PROBLEM REQUIREMENTS:
Your answer should show every line of the material below that includes "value".

- - - - -

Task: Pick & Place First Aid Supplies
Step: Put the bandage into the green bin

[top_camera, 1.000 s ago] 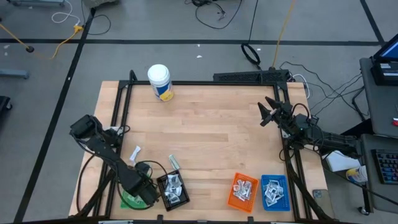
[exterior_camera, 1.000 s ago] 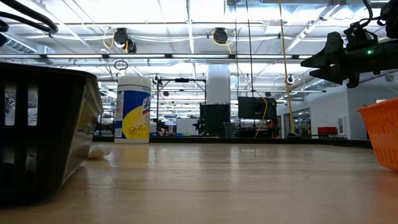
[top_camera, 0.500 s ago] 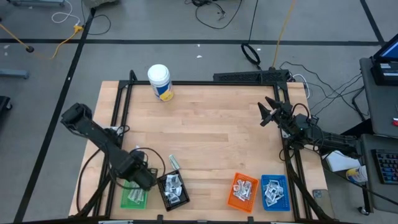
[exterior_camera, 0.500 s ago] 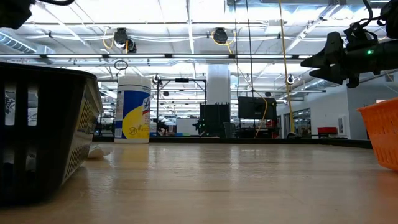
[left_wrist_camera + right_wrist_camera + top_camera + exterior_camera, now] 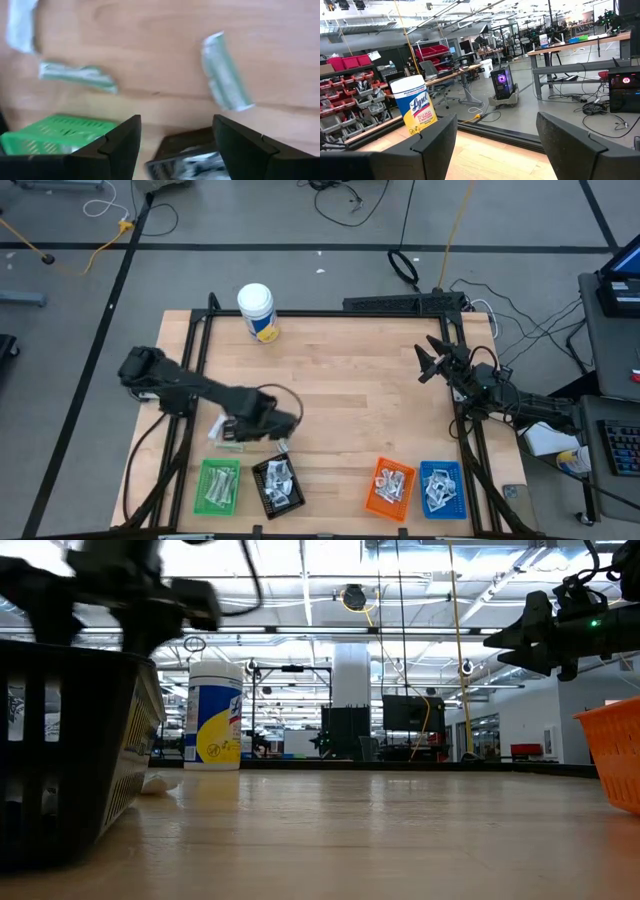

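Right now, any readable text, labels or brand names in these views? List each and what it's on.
"Lysol": on the yellow label of the tall white bottle, clearest in the right wrist view.
Blue band above it on the same bottle: small print, too blurred to read.
Small flat packets in the green rectangular tray and on the wooden table: print too small to read.
Nothing else legible.

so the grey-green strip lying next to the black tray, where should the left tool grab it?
Across the strip's narrow middle, coming straight down from above. It lies flat and alone on bare wood, long edges free, clear of the black tray. The open left tool hangs nearby.
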### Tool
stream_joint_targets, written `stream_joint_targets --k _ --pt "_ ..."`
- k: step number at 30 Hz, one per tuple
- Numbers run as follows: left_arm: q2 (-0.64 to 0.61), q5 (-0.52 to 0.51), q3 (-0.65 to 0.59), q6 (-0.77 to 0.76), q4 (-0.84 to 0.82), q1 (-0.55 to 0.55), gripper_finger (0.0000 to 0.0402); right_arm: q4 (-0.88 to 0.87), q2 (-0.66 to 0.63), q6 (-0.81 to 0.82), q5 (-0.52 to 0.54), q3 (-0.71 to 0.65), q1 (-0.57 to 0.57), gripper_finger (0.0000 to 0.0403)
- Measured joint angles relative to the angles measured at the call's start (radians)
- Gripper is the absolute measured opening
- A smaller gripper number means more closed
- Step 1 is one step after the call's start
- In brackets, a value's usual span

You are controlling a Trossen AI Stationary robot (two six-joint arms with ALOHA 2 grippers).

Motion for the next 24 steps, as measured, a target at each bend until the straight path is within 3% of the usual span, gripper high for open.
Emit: stream_joint_targets --k 9,24 --pt "0.151 -0.008 0.151 0.118 0.001 0.139 0.0278 0.0 0.0 0.0 0.0 0.0 0.0 0.0267" --pt "0.319 0.038 0.118 0.106 -0.009 0.145 0.0278 0.001 0.0 0.0 0.0 0.0 0.0 0.0267"
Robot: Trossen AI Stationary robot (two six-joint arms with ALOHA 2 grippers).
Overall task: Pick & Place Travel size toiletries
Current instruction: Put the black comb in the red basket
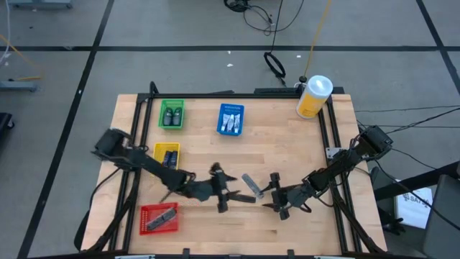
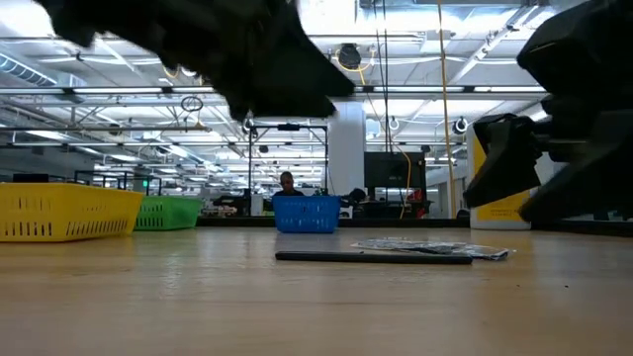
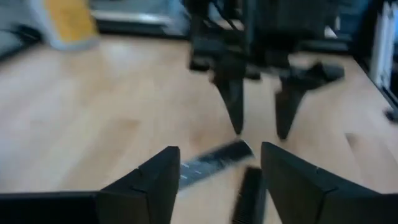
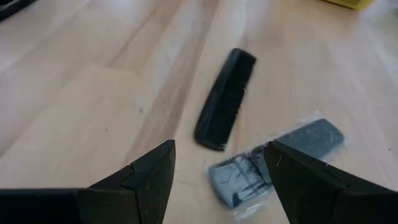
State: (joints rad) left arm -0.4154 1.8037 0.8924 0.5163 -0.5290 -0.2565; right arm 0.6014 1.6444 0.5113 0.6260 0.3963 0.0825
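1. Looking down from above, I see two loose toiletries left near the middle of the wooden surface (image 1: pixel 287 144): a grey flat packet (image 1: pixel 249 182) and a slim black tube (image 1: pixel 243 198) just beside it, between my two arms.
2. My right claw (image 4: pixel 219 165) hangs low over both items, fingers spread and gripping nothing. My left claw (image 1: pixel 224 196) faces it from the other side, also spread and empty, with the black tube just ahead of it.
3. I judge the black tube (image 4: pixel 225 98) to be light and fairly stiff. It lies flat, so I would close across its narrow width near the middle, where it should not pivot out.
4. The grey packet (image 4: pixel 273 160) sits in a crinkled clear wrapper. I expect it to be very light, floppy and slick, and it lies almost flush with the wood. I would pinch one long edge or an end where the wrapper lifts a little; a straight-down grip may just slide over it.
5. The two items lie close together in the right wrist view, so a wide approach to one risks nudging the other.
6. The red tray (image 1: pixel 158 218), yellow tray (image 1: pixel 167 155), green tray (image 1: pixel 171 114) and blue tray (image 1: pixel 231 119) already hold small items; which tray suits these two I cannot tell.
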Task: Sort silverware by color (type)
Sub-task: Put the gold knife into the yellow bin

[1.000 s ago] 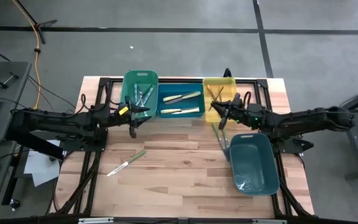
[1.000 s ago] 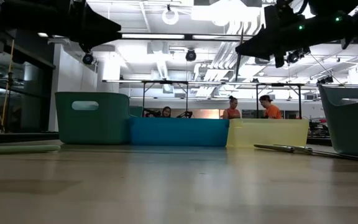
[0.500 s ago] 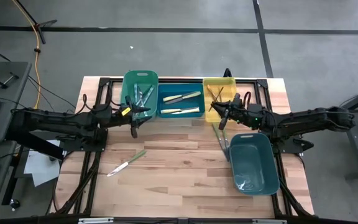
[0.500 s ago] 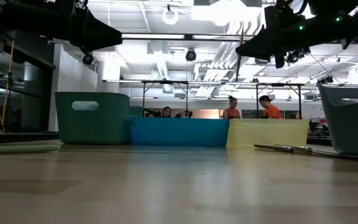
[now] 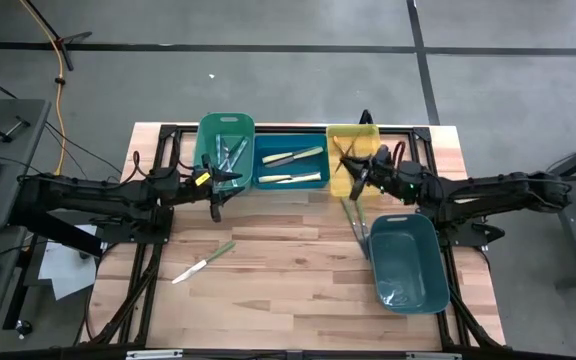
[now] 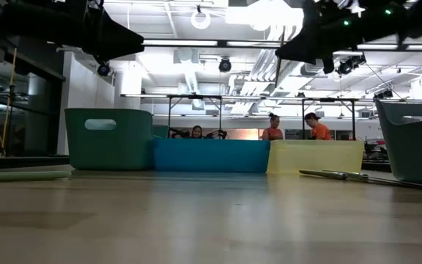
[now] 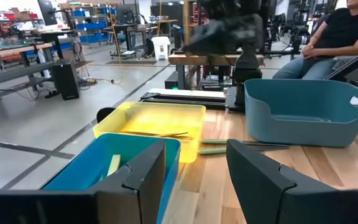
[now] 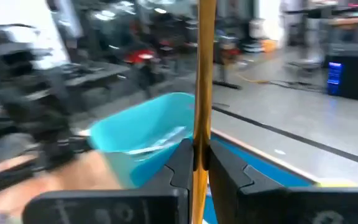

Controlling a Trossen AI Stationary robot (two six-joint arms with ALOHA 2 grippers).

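Note:
My right gripper (image 8: 201, 155) is level above the yellow bin (image 5: 353, 160), shut on a thin utensil with a brownish handle (image 8: 204, 74); the low view shows that utensil (image 6: 278, 70) as a thin upright line. My left gripper (image 7: 194, 162) hangs open by the green bin (image 5: 226, 150) with nothing between its fingers. Several utensils (image 5: 230, 155) lie in the green bin. Pale-handled ones (image 5: 290, 178) are in the blue bin (image 5: 290, 168). A green-handled knife (image 5: 204, 262) lies flat on the table. My right gripper pinches the utensil's brownish handle (image 8: 202, 134) between its two fingers. The fingers are level, reaching in from the table's right side, and lie across the utensil. It stands upright in the hold, reaching above and below the fingers, lifted clear over the yellow bin.
A teal bin (image 5: 408, 262) stands on the table's near right, with a few utensils (image 5: 356, 222) lying beside its left wall. Bare wood lies between the knife and the teal bin. People sit in the room beyond the table's far edge.
My right gripper has risen a little over the yellow bin and rolled slightly, still shut on the brownish-handled utensil, which stays upright.

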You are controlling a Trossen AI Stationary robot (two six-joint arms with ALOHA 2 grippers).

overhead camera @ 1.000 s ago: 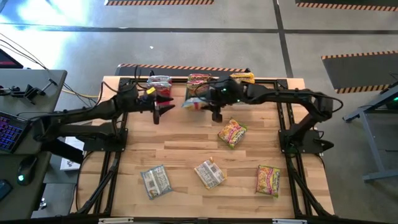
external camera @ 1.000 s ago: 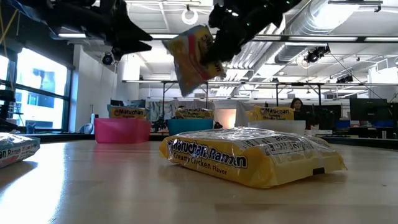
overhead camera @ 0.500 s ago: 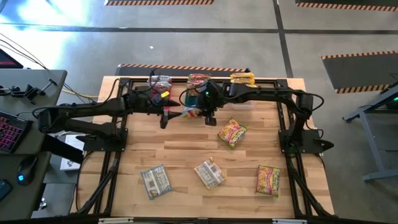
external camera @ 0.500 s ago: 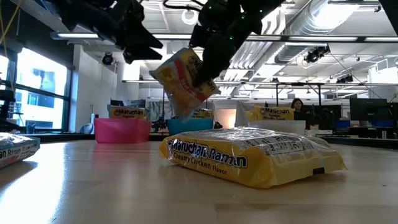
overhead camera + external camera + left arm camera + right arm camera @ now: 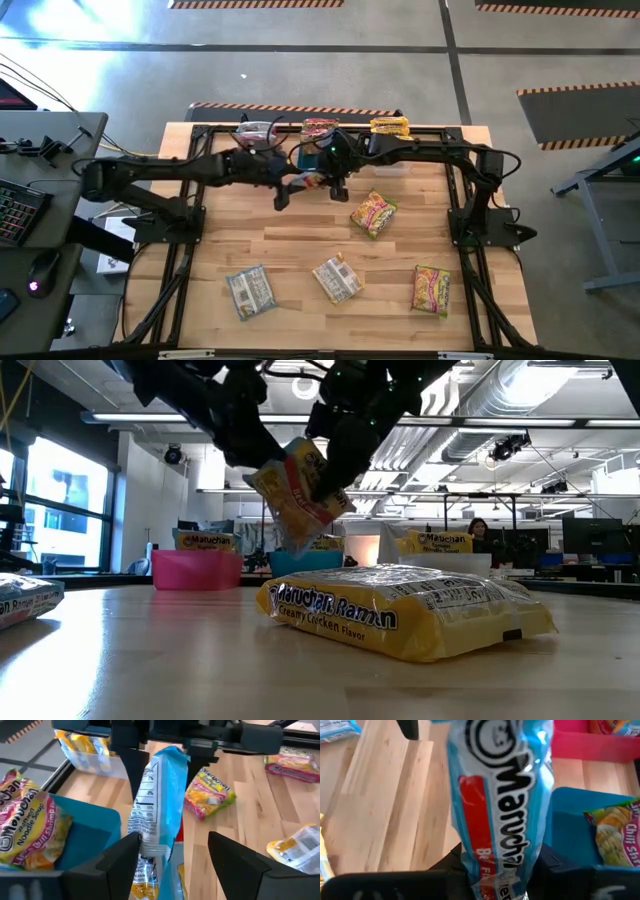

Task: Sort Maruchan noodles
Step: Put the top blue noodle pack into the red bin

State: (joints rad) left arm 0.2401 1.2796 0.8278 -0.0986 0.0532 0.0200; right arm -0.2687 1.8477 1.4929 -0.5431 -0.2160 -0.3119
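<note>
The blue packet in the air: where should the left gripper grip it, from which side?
The blue packet hangs edge-on from the right gripper. Probably take its free lower end, the left gripper coming from opposite, open fingers closing on the flat faces.

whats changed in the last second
The right tool carried its noodle packet leftward and lower, then held it there. The left tool travelled right toward it, and its open fingers now flank the hanging packet without gripping. The four packets on the table and the bins stayed put.
</note>
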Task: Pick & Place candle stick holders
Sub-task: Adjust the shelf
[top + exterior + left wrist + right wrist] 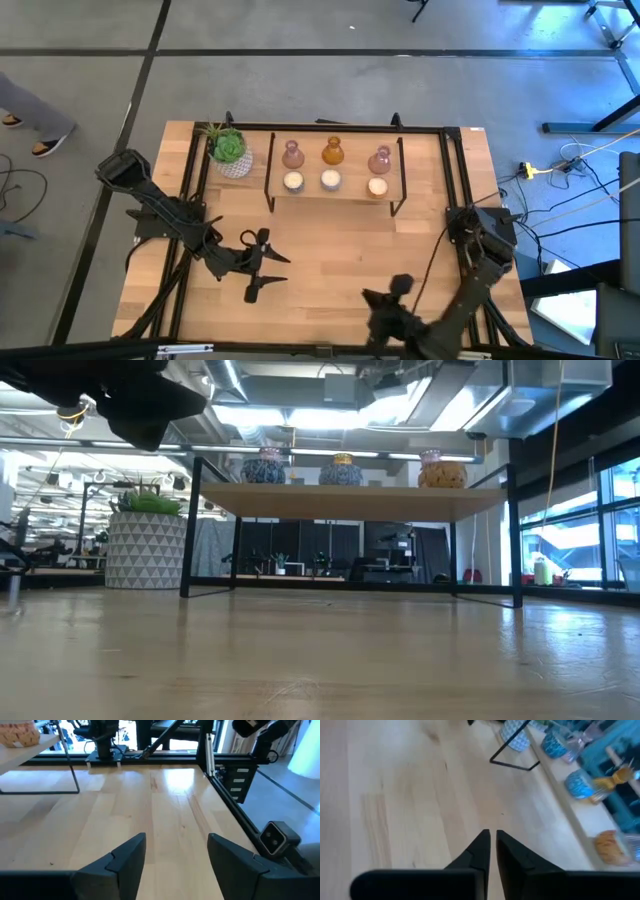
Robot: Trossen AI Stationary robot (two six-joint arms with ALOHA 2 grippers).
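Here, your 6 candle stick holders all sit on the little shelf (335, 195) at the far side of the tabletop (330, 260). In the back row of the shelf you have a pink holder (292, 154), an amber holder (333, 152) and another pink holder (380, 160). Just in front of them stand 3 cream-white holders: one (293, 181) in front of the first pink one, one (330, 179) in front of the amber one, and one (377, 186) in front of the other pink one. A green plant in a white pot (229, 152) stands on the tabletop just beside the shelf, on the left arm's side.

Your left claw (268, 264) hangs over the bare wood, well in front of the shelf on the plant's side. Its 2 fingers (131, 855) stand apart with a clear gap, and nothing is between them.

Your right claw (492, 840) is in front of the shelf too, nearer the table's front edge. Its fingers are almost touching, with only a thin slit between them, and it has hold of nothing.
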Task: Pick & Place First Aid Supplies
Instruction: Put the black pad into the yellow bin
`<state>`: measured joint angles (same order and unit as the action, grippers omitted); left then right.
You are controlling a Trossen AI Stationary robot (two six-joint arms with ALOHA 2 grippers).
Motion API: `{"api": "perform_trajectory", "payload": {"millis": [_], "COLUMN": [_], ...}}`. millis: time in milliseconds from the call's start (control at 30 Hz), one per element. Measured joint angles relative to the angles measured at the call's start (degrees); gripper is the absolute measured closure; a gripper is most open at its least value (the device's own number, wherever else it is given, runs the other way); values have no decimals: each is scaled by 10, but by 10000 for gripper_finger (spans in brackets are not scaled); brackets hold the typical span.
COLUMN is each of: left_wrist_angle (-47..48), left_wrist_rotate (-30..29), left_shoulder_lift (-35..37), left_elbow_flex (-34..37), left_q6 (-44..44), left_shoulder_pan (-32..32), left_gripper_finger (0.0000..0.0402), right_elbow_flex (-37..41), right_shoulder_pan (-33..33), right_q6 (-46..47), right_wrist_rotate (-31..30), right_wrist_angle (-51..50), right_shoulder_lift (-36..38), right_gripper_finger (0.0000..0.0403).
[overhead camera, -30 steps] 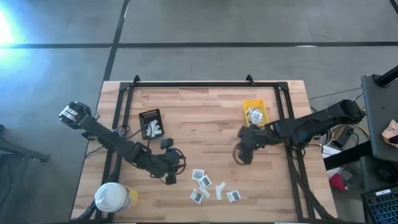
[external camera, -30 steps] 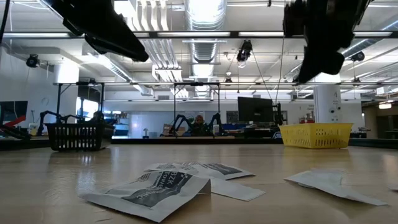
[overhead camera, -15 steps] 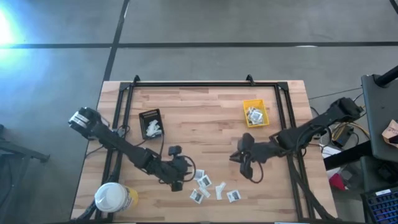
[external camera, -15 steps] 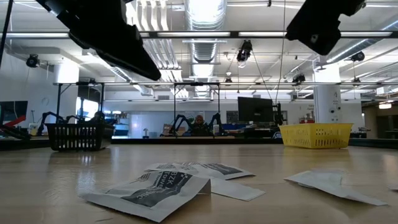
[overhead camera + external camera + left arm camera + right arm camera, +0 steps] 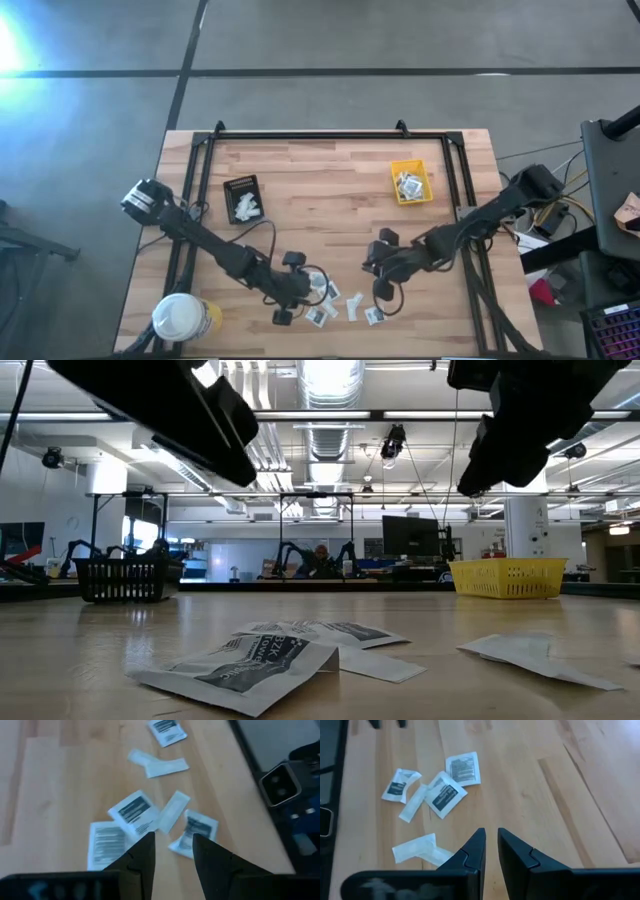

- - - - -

RESPONSE:
- In brackets, a value's usual span
Motion API: `{"api": "perform_trajectory", "payload": {"millis": [_], "COLUMN": [_], ...}}`. millis: time in milliseconds from the call's start (control at 30 Hz), one per element. Measured joint angles relative to the angles measured at the call's start (degrees); gripper is the absolute measured closure; a gripper is most open at its least value (the device's own number, wherever else it is given, runs the other way); values have no decimals: each is scaled by 10, but by 10000 for gripper_finger (spans in brackets are not scaled); brackets hold the typical span.

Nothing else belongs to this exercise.